Red blood cells (RBC) microrheologic properties strongly influence the microcirculation of blood and human health in general. These properties essentially depend on RBC interactions. In this work, we characterize the RBC interaction parameters and resulting aggregation, deformability and capillary flow properties using in vitro and in vivo optical measurements. We use such biophotonics techniques as RBC aggregometry method based on diffuse light scattering from whole blood samples in microfluidic flow chambers, laser diffractometry technique from dilute suspensions of RBC in controlled shear flow, laser trapping and manipulation of single RBC (all in vitro), and digital capillaroscopy of blood flows in nail bed capillaries in vivo.
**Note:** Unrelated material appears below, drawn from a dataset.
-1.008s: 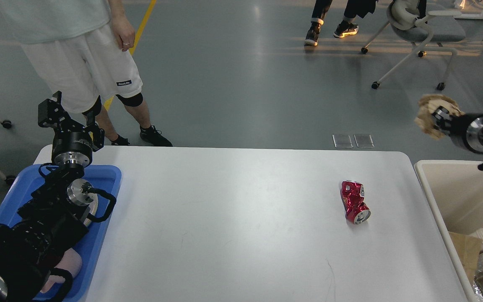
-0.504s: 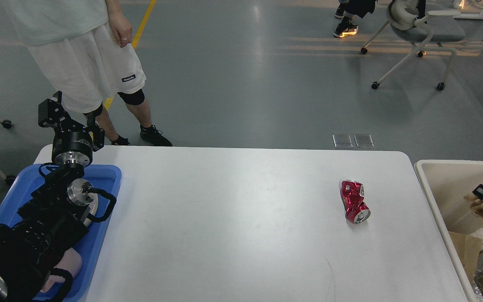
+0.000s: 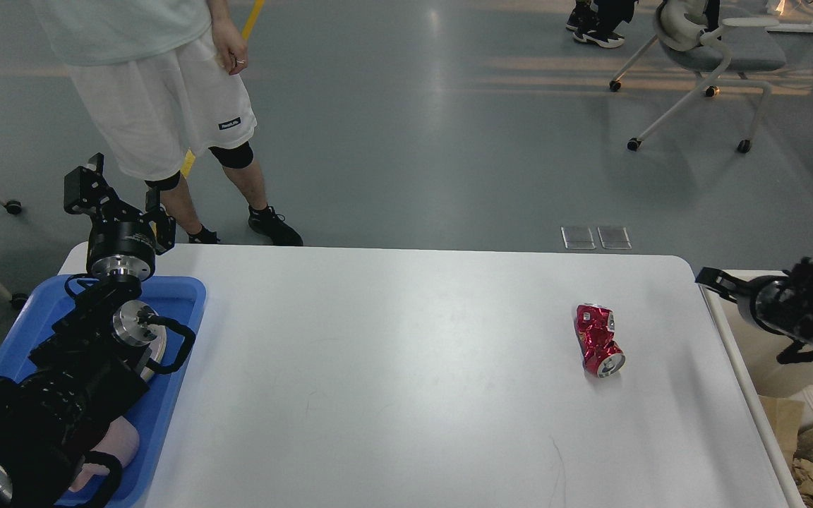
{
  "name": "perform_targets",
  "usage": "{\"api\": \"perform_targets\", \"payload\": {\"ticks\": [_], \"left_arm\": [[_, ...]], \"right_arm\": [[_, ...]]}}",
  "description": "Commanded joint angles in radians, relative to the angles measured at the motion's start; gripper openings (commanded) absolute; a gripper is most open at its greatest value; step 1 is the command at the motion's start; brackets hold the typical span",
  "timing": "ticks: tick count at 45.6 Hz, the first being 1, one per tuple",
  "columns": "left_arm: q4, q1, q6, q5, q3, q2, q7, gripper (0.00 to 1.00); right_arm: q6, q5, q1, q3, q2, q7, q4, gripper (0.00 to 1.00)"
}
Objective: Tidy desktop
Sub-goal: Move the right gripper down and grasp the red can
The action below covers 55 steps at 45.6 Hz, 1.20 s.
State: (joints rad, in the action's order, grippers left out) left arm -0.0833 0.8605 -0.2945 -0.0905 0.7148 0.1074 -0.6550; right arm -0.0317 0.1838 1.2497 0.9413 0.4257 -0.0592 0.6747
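The white desktop (image 3: 392, 395) fills the middle of the head view. A crushed red can (image 3: 598, 340) lies on its right part. My left gripper (image 3: 121, 201) points up at the far left, above the desktop's back left corner and the blue tray; its fingers stand apart and hold nothing. My right gripper (image 3: 715, 280) comes in from the right at the desktop's right edge, over the beige bin's near rim. It is open and empty, to the right of the can and a little beyond it.
A blue tray (image 3: 184, 331) lies under my left arm with a pale object (image 3: 113, 448) in it. The beige bin (image 3: 738, 367) at the right holds crumpled paper, cardboard and foil. A person (image 3: 159, 106) stands behind the back left corner. An office chair (image 3: 710, 49) stands far back.
My right gripper held a crumpled brown paper high over the bin, dropped down into the bin, and now stands empty at the desktop's right edge. The person stepped right.
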Motion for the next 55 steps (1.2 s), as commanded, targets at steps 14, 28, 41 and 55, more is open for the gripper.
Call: {"api": "perform_targets", "payload": {"ticks": [14,28,41,55], "left_arm": [[-0.001,0.0,0.0,0.0,0.0,0.0,0.0,0.96],[0.0,0.0,0.0,0.0,0.0,0.0,0.0,0.96],[0.0,0.0,0.0,0.0,0.0,0.0,0.0,0.96],[-0.001,0.0,0.0,0.0,0.0,0.0,0.0,0.96]], "right_arm": [[-0.034,0.309,0.571,0.194,-0.156,0.012,0.663,1.0],[-0.059,0.304,0.354,0.192,-0.272,0.002,0.401,1.0],[-0.056,0.281,0.062,0.192,-0.308,0.002,0.14,1.0],[-0.056,0.152,-0.093,0.191,-0.349,0.002,-0.078,1.0]]}}
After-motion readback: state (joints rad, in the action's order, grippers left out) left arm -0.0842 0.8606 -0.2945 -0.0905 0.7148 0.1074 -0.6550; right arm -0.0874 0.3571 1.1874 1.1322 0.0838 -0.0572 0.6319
The results of large series of measurements based on a group of healthy volunteers and several groups of patients suffering such socially important diseases as arterial hypertension and type 2 diabetes mellitus show significant impairment of microrheologic properties, in particular, enhancement of RBC aggregation both in large populations of cells and in cell doublets. A statistically significant correlation of these changes with alterations of blood capillary flow parameters was also found.
Biophotonics characterization of red blood cells microrheology and blood microcirculation performed using in-vitro and in-vivo measurements enables one to determine significant alterations in important features of human organisms that may need urgent clinically corrections.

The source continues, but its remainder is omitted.